→ **To do**:
Stop at the line that contains "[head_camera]". Until then, set down each line of the records exactly, beginning with the first, and skip pictures.

(Records drawn from a dataset)
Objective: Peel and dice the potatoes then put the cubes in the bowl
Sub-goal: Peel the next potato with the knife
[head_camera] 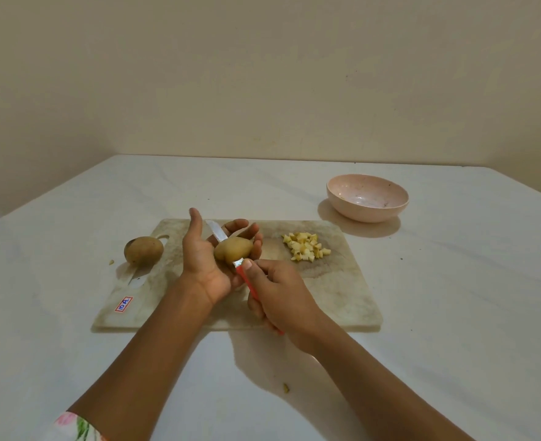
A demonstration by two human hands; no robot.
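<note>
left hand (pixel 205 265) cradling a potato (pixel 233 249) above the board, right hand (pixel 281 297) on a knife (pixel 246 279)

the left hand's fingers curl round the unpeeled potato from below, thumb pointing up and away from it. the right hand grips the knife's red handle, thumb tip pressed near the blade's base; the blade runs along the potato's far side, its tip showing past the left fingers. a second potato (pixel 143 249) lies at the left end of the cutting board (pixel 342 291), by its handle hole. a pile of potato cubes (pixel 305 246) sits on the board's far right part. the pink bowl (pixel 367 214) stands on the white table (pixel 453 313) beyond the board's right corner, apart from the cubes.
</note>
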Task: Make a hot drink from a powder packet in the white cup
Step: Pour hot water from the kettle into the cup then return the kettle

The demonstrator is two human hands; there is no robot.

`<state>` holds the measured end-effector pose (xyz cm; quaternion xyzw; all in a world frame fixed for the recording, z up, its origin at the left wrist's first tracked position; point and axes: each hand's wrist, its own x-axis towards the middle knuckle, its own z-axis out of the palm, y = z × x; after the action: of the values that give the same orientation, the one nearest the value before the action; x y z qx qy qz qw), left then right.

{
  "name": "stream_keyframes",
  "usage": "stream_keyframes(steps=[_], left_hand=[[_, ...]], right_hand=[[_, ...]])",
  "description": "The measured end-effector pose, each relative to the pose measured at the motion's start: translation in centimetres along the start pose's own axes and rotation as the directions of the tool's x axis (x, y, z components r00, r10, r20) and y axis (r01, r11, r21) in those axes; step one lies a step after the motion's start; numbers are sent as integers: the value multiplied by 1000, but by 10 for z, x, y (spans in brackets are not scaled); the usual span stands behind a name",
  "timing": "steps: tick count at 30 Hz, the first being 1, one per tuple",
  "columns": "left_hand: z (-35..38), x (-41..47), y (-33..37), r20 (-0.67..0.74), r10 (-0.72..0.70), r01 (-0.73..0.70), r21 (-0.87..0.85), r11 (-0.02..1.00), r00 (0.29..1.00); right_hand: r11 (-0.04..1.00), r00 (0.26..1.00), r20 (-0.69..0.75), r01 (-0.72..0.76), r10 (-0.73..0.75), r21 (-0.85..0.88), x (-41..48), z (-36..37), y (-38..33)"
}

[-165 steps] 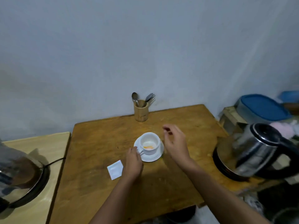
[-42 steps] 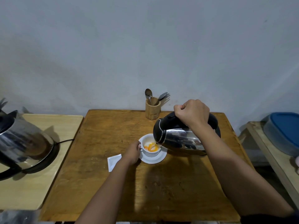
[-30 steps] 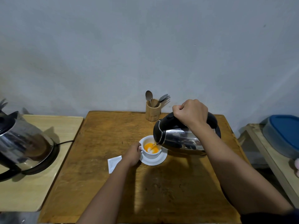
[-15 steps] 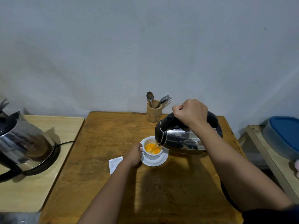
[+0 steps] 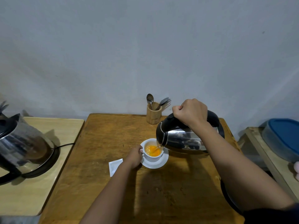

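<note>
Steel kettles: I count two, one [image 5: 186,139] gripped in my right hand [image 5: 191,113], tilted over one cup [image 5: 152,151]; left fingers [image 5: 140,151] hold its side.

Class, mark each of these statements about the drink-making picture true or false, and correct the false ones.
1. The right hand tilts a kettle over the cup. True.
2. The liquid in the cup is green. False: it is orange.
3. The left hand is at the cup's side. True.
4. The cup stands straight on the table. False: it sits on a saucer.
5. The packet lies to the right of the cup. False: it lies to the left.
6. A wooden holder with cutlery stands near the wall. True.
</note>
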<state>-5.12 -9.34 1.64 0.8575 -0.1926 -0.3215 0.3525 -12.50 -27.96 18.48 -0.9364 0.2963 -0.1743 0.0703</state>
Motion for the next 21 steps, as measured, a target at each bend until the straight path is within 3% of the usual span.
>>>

→ **Answer for the task**:
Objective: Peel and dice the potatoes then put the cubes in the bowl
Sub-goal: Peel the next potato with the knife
[head_camera] 

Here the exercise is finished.